Lo recordaba todo mezclado, el fin de su matrimonio, el asunto Jones-Sullivan, y el fin de su carrera profesional. Recordaba que alguna vez se había preguntado cómo una chica inteligente, tímida y con un divertido sentido del humor se había casado con un hombre como Sullivan.

Aquel hombre debía tener algo especial, porque Sarah Mariah se había casado con él.

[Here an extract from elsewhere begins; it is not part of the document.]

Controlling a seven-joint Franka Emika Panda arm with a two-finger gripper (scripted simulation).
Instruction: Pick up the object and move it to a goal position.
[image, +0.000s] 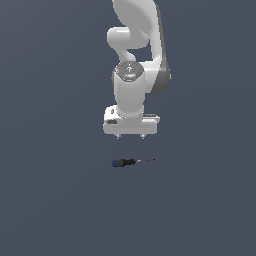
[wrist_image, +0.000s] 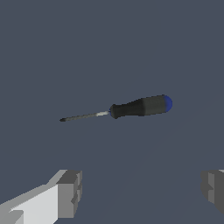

E igual que había hecho con su padre, había permanecido junto a él hasta que todos sus secretos fueron desvelados.

Los escándalos del congresista se convirtieron en algo tan habitual que una vez que quedó claro que la seguridad nacional no estaba en peligro, los medios de comunicación dejaron de publicarlos. El tema resurgió cuando Sullivan chocó su coche contra el contrafuerte de un puente y se mató. Después de ese suceso, Sarah Mariah desapareció.

Eso debió ocurrir más o menos cuando Rocky dimitió. Había presenciado el final de la vida de Julie. Había llorado. Había leído hasta no poder más. Había visto todos los partidos de la temporada de béisbol. Cuando se dio cuenta de que estaba bebiendo demasiado, lo dejó de golpe. No había sido un buen año.

 

 

Algunos días después de la fiesta de jubilación de Dan Sturdivant, Rocky estaba delante del televisor cuando vio que entrevistaban a la autora del libro Las Otras Mujeres del Marido de la Hija del Senador.

Eso le llamó la atención. No importaba dónde estuviera, la viuda del congresista se convertiría de nuevo en el centro de atención cuando se publicara el libro. ¿Sabría ella que existía? ¿Vería la televisión?

Por lo que él sabía, ella podía estar tumbada sobre la arena de una isla tropical. Se lo merecía.

Pero también se merecía enterarse de lo que se le avecinaba, por si prefería esconderse. Rocky estaba seguro de poder encontrarla. Había trabajado muchos años como reportero y tenía sus fuentes de información. Se preguntaba por qué sentía tanto interés por una mujer a la que solo había visto una vez y más de veinte años atrás. Quizá, porque sentía un gran vacío en su vida.

Lo menos que podía hacer era advertirle de que los buitres pronto estarían rodeándola otra vez.